I made the code portable on Intel CPU's hence it runs on Windows (all versions) and Linux and FreeBSD and MacOSX and of course SOlar OS...

It is great to have your own assembler for your own OS hence I say that you should go for it! The only problem is time and real life... after a while real life has a tendency to catch up with you :D But with perseverance and tolerance for long pauses ... one can easy succeed.

I would somehow suggest VC also for real life projects but for fun your own ASM is OK.

DO not base any profit or fame on such things though. There are tons of free open source assemblers out there beside MASM (FASM, JWASM, NASM, YASM) Same goes for custom hobby OS.

But for fun and learning nothing really equals such a project. I extract great pleasure and joy from coding Sol_Asm and Sol_OS in "pure" ASM... and it relaxes me a lot.

IMHO you will still need need most of 32 bits encoding and address calculations for 64 bits anyway because many are still valid in 64 bits mode.

For an OS you need 16 bits (bootlader) and 32 bits (protected mode setup and older CPU's without 64 bits like net-books) and 64 bits for long mode (advanced)

We can discuss this kind of issues here and exchange ideas about assembler and OS creation If you like ;)

I have somehow limited but functional support for symbol generation for SOl_ASM (my own text kind of files and OBJ symbols) and I would be interested if you have any information on generating PDB's and more complex symbol information.
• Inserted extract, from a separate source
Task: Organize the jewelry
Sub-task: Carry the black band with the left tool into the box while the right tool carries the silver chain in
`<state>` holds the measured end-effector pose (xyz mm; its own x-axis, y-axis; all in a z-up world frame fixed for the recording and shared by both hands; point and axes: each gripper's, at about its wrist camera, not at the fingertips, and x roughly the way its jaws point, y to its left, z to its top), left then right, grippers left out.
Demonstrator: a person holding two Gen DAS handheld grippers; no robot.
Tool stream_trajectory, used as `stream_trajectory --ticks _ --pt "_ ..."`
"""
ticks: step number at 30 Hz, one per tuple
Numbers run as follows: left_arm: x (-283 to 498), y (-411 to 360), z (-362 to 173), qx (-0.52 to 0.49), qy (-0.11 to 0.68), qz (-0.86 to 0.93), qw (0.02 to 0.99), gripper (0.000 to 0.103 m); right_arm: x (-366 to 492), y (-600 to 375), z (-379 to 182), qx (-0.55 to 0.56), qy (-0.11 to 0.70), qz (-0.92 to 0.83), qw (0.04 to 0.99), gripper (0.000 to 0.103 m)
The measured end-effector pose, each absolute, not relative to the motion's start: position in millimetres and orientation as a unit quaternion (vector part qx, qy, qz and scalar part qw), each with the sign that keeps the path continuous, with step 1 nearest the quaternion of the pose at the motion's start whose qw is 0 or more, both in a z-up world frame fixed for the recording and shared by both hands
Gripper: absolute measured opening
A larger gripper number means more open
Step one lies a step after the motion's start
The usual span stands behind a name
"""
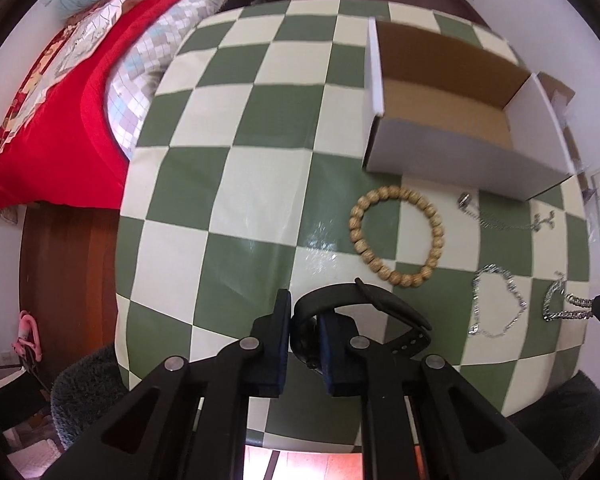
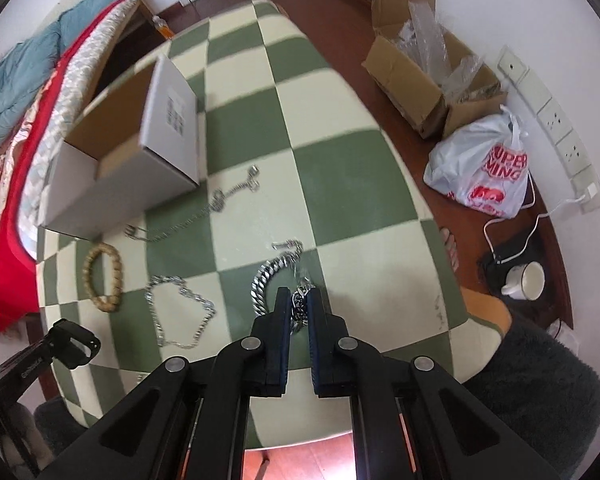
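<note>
My left gripper [image 1: 305,312] is shut on a black watch [image 1: 364,312], its strap looping out over the table; it also shows at the left of the right wrist view [image 2: 70,346]. My right gripper [image 2: 299,300] is shut on a thick silver chain [image 2: 268,280] at the table's near side; the chain also shows in the left wrist view [image 1: 560,304]. A wooden bead bracelet [image 1: 398,236] [image 2: 104,280], a thin silver bracelet [image 1: 496,304] [image 2: 180,312] and a thin necklace [image 1: 504,216] [image 2: 204,208] lie on the checkered cloth. An open white box [image 1: 452,120] [image 2: 124,136] stands beyond them, empty as far as I can see.
The green and cream checkered table [image 1: 260,128] stands beside a bed with a red blanket [image 1: 60,120]. On the floor to the right are cardboard boxes [image 2: 420,64], a white plastic bag [image 2: 484,168], a cup [image 2: 526,280] and a cable. Wall sockets [image 2: 556,120] are at the right.
</note>
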<state>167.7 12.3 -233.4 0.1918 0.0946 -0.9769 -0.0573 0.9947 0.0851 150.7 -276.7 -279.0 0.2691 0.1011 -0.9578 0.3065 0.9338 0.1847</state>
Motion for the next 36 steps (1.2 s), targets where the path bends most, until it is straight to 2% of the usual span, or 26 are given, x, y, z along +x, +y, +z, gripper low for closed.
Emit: stream_trajectory --ticks 6,23,30,36 --pt "179.3 19.2 -211.3 -0.018 0.63 0.057 0.774 0.01 151.5 -273.8 -249.0 0.169 0.584 -0.058 0.792 0.008" --pt "239.0 -19.5 -134.1 0.016 0.587 -0.01 0.809 0.01 207.3 -247.1 -134.6 0.106 0.522 -0.009 0.847 0.008" --pt "292.5 -22.4 -139.7 0.015 0.598 -0.025 0.801 0.01 269.7 -226.5 -93.5 0.083 0.504 0.014 0.859 0.008" --pt "337.9 -13.3 -173.0 -0.02 0.63 -0.027 0.776 0.01 325.6 -207.0 -122.5 0.085 0.545 0.032 0.833 0.008"
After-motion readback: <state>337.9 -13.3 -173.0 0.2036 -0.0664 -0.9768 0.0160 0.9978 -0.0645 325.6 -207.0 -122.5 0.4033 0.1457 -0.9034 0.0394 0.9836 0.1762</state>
Ambition is a lame excuse for the ones not brave enough to be lazy.
http://www.oby.ro

habran

Hi johnsa,
I think that it is a great project
and that you should use your parser because than you know exactly what you are doing
it would be great to have self compiling assembler (I was thinking about translating JWasm to asm code)
are you going to write it in 32 or 64 code?
if you are writing 64 code you will have to implement the OBJ file format with Symbolic Debug Info first into the JWasm

regards

johnsa

I think going hand-made might actually be less work in the long run, especially for an assembler. It's not like i'm trying to recreate c# or anything :)
Agreed on real life, but I have a fair amount of time on my hands and this has huge benefits for me even for work. Most of my day to day work is usually stuck with .NET / Web stuff, however I have managed to train several other devs in using MASM and they're all in love with it as I knew they would be ! ;) I've built a couple of full commercial projects in Asm (one is quite large at around 50k lines), which we maintain and to be honest I actually find it more manageable than the C++ code would have been.
That being said I'd never rule VC out for other work where required, just when I have a choice I'd go asm.
If I got the asm finished, it would certainly be free.. for two reasons, one I don't think there is money in it and secondly I feel it only fair to give back to the asm community in any way possible.

For my OS code I've used fasm for the boot - loaders (16bit up to longmode etc) and I'm happy to keep using it for that portion. I really only need a new one for the main OS + applications to run on it.
I see your point about the addressing modes etc.. It might land up making sense to fully support 32 and 64bit.

The information I have on the debug data is as follows:

http://www.fantastictimes.co.za/specs.html

That is the elusive reference that disappeared from the internet some time ago on which you can build. It's the CodeView 5 info (at the bottom). To migrate from CV5 to CV8 I found the following:

http://www.hackchina.com/en/r/48474/yasm-0.7.1-_-modules-_-dbgfmts-_-codeview-_-cv8.txt__html

Extract from YASM info, it has some reverse engineered notes about CV8 format and it's changes from cv5.

Then there is the pecoff_v8.docx file (on the same server/url). That covers the full COFF and 64bit OBJ file spec.
Codeview.pdf is also at the same URL.

Initially I plan to code this under Windows using masm (32bit) which should be able to output BIN/COFF/COFF64+debug/my custom format (VX)+debug .. from there I'd port it to 64bit using itself.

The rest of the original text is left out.